To find out, Biometric Bulletin talked with Andrew Gelman, a professor of statistics at Columbia University who has done research on why campaign polls are so variable when elections are so predictable. We asked him what happened.
“Polls consistently showed Donald Trump with 48 percent of the two-party vote,” says Gelman. “While Trump lost the popular vote, he won the electoral college because of the way that votes were distributed.”
Gelman explained that the errors in the polls were in line with historical findings, as reported in an article in the New York Times entitled When You Hear the Margin of Error Is Plus or Minus 3 Percent, Think 7 Instead. ”Those errors in key swing states made all the difference,” he said.
Gelman added that “while a 2-percent error is within what one might expect from nonsampling error in national poll aggregates, nonsampling error has a reason: it’s not just random.” In other words, there were reasons why the predictions were off.
Here are 5 possible reasons the polls were wrong.
While Gelman is still analyzing the results (and many people likely will be analyzing the 2016 election for years to come), he cited a number of possible explanations for what happened.
- Differential voter turnout. The Los Angeles Times reported that Hillary Clinton received about the same vote total as President Obama had four years earlier. Despite that, she lost because of where her votes were (i.e., concentrated in California and New York).
- Last-minute deciders. According to exit polls, Donald Trump had a 7-point advantage among the 14 percent of voters who made up their minds late. That bumped his percentage average up about one-half a percentage point.
- Differential nonresponse. Gelman noted that swings in the polls don’t always correspond with real changes in voter preferences bur rather differences in nonresponse patterns (and whose supporters were responding to specific polls).
- Pollster choice. Gelman said different pollsters will crunch numbers in different ways. To illustrate the point, he noted that Nate Cohn of the New York Times asked four different pollstersin September to analyze a Florida pre-election poll. Gelman, along with colleagues Sam Corbett-Davies and David Rothschild crunched the numbers and came back with Trump +1. The others three polling groups arrived at Clinton +1, Clinton +3, and Clinton +4. Gelman said that the main reason his estimate was different from everyone else’s was that “one of the variables we adjusted for was party registration.” He added that the particular sample had more registered Democrats than you’d expect based on 2012 voting patterns and the state’s current demographics. (Trump won Florida by by 1.3 percent.)

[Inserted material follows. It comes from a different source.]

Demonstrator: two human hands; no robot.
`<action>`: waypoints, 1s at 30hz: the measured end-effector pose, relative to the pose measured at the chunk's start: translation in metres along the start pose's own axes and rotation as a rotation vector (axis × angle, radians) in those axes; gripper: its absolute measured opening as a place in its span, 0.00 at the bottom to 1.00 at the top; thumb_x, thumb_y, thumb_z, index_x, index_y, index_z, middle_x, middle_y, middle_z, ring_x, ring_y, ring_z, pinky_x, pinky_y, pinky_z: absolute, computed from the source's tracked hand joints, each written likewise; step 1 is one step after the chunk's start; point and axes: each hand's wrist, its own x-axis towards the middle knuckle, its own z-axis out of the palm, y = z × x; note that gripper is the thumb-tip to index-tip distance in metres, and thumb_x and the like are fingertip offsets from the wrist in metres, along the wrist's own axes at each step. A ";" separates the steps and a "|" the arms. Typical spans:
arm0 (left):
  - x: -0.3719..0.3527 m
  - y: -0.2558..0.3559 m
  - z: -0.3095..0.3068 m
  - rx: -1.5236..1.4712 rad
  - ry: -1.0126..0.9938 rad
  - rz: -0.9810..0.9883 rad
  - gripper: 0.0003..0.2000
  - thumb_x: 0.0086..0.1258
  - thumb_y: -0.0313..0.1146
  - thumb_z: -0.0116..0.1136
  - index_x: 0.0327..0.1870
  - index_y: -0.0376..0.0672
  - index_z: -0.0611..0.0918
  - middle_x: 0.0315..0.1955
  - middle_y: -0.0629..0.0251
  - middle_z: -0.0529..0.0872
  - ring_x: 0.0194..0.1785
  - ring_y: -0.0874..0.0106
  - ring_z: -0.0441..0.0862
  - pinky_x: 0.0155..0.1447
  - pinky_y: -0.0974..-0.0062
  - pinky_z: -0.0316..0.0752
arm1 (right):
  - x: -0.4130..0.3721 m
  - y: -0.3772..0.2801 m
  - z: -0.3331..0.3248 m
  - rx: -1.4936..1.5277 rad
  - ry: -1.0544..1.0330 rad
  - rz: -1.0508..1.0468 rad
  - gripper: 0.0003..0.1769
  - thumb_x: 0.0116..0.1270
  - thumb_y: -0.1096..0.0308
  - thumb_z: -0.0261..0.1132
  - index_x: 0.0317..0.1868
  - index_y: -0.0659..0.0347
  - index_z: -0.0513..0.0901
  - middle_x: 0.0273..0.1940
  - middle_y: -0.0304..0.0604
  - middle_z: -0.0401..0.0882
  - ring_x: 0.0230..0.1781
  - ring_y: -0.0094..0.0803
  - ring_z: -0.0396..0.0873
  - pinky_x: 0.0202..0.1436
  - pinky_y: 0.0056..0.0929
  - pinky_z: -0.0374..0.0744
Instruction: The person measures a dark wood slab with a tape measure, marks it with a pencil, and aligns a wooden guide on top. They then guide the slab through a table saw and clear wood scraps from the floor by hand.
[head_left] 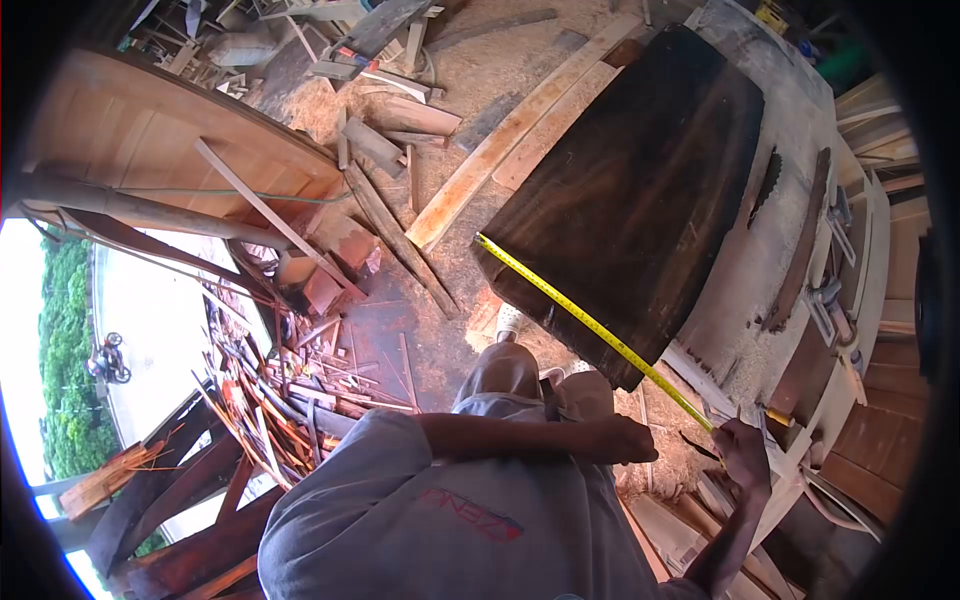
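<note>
A yellow tape measure is stretched along the near end of a dark, thick wooden slab. Its far end reaches the slab's left corner. On the other side the blade runs past the slab's edge to my right hand, which is closed around it. A thin pointed item sticks up by those fingers, too small to name. My left hand is curled in front of my body, apart from the tape; whatever it holds, if anything, is hidden.
Beside the slab runs a sawdust-covered workbench with metal clamps on its right side. Long planks lie to the left of the slab. A pile of wood scraps fills the left, near a large wooden panel.
</note>
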 end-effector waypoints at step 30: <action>0.112 -0.030 0.111 -1.251 0.050 -0.660 0.23 0.71 0.57 0.53 0.55 0.48 0.79 0.55 0.61 0.78 0.57 0.63 0.77 0.58 0.62 0.71 | 0.008 0.036 0.017 0.017 0.033 0.062 0.40 0.72 0.34 0.45 0.32 0.67 0.84 0.29 0.58 0.81 0.35 0.53 0.80 0.43 0.43 0.75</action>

- Third-party collapse. Nationwide, only about 5.5 percent of voters opted for a third-party candidate. There was no large, Republican anti-Trump vote. You need to look no further than Utah, a state some thought would either vote third-party for Evan McMullin or split the conservative vote and give Clinton an outside chance of winning the state. Neither happened. Trump won 45.9 percent of the vote, followed by Clinton (27.8%) and McMullin (21%).
Finally, Gelman points out the Trump not only outperformed the polls in several swing states, but he also did far better than expected in states like North Dakota and West Virginia that were already solidly Republican.
How we think about elections.
In our quest for answers, Biometric Bulletin also talked to Jordan Ellenberg, the John D. MacArthur professor of mathematics at the University of Wisconsin. Ellenberg wrote about the 2000 election in his book, How Not to Be Wrong. He also pointed out that the polls really weren’t all that off—the result just wasn’t what people expected.
Ellenberg told Biometric Bulletin that the Bush v Gore election “put pressure on the way many Americans think about what an election is for and should do.” He added that this election is likely to do much the same.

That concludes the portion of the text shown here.